En cuanto al punto (a), la evidencia no requiere mayores estudios ni cábalas. Basta con ver las calles de las ciudades de España, y especialmente las andaluzas, abarrotadas de gente, de arte, de sentimientos y creencias, donde seguramente lo religioso se mezcla con lo personal, con lo afectivo y hasta con lo familiar. Hay que tener en cuenta, también, la presencia y la acción dinámica de las cofradías en la vida social; es decir, su carácter de «sociedad civil». Esto es especialmente patente en los pueblos y ciudades andaluzas. Las cofradías son (también) entidades culturales y organizaciones que ayudan a los que lo necesitan; eso que ahora se llama con el nombre horrísono de ONG. En su existencia centenaria, eran y actuaban antes que se hubiese inventado esa cosa, incluso ese nombre.
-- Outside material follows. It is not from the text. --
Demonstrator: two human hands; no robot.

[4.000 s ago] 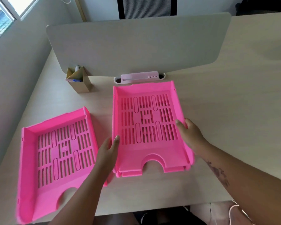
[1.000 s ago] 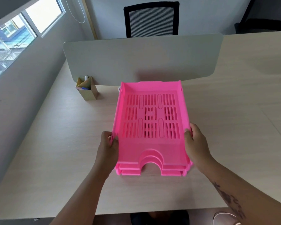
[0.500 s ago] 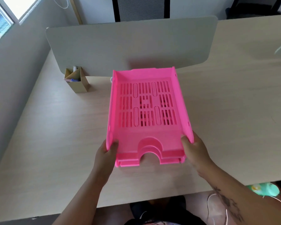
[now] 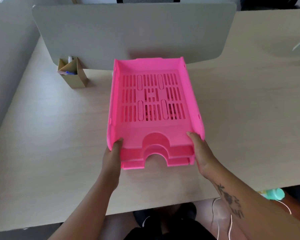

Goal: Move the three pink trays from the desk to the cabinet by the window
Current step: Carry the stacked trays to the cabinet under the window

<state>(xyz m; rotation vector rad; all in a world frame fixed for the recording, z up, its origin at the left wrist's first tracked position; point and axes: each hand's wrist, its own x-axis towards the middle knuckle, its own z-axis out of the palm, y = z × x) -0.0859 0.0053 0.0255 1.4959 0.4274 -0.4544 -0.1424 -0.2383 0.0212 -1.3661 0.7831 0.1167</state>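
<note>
Three pink slotted trays [image 4: 152, 101] are nested in one stack above the pale wooden desk [image 4: 50, 135], with their arched front cut-outs facing me. My left hand [image 4: 112, 155] grips the stack's near left corner, thumb on the top tray's rim. My right hand [image 4: 200, 152] grips the near right corner the same way. The stack tilts slightly, its near end raised in my hands. The cabinet and the window are out of view.
A grey divider panel [image 4: 128, 32] stands across the desk behind the trays. A small cardboard pen holder [image 4: 73, 73] sits at the back left by the panel. The desk's near edge runs just above my legs; a teal object [image 4: 274, 194] shows at lower right.
Earlier one tray lay apart on the left; now all three are nested. Over the last second my hands slid from the stack's sides to its near corners and drew it toward me.
</note>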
Este aspecto de las cofradías, y de la Iglesia católica en general, es algo que algunos están descubriendo ahora; pero que ha existido siempre.

En cuanto a punto (b), qué duda cabe de que el fenómeno, por lo menos en su aspecto más estético, tiene algo de anacronismo, de herejía contra la diosa Modernidad, a la que llevamos unos tres siglos rindiendo culto. En una sociedad, la occidental, que se define como laica y laicista, donde una de las características que se repiten –dicen los que dicen que saben– es el abandono de lo religioso, la acotación de la práctica religiosa al ámbito de lo personal, en el contexto de un Estado aconfesional; en una sociedad como ésta, vemos de pronto las calles invadidas por imágenes sagradas (algunas verdaderas reliquias artísticas), penitentes, símbolos del Cristianismo y de la tradición, todo con un aire inequívocamente católico y contrarreformista, que nos retrotrae a la España del XVI y XVII, a la contienda con la Europa protestante, al Concilio de Trento y a las largas polémicas sobre la justificación. Toda esta antigüedad de estética barroca convive con la modernidad antirreligiosa y la postmodernidad arreligiosa sin mayores problemas.

La chica guapa y joven, estudiante de informática, después de hablar con su novio por el móvil (icono de la moderna sociedad de la comunicación) y de comerse una hamburguesa (icono del dominio de lo anglosajón sobre nuestros usos y costumbres) se embute dentro de un capirote y se pasea por la calle con un cirio en la mano, realizando un rito que tiene trazas de medieval en lo ideológico y de barroco en lo estético. Del siglo XVI ha pasado al XXI sin solución de continuidad, como si no existiese el sentido lineal de la historia (mito de la Ilustración optimista y hasta ingenua), sino (imagen que hubiera servido a Borges para un cuento) mundos paralelos y superpuestos que se contactan por una ósmosis misteriosa.

¿Qué pasa? ¿Qué contradicción es esta? ¿No habíamos dicho que el antiguo cristianismo estaba enterrado, reducido al límite de lo privado, era una reliquia envuelta en naftalina? Reducir el cristianismo a lo privado: sueño (casi utopía) recurrente de la Ilustración, de la masonería, de los que escriben y reescriben la Enciclopedia, de todos los progres (de derecha y de izquierda) que en el mundo han sido. Sueño supremo de todos ellos que se desvanece como humo perfumado de incienso cada Semana Santa, con el ruido de los tambores y el pasear de las imágenes, en ese contraste, tan Mediterráneo, que tanto nos gusta, entre lo mundano y ruidoso y lo sacro. La realidad cultural, las raíces históricas (evito la palabra «identidad» que los nacionalismos han vuelto sospechosa) se imponen con la machaconería de los hechos consumados. Es así: en cuanto excavamos en nuestro suelo aparece el Cristianismo por todos lados, como un humus que nos sustenta, como un venero de agua que resiste la peor sequía, como una tierra en barbecho pero nunca estéril.

¿Qué dirían los iconos del santoral laico español, los Azaña, Ferrer, Giner, los modernos, antes este espectáculo? ¿Qué dirían los políticos de nuestra República que se devanaban los sesos para hacer de España un país moderno y sin jesuitas? A nuestros amigos ilustrados, herederos de los citados, habría que recordarles aquella disparatada y graciosa frase atribuida (falsamente) a Zorrilla:

Los muertos que vos matasteis gozan de buena salud.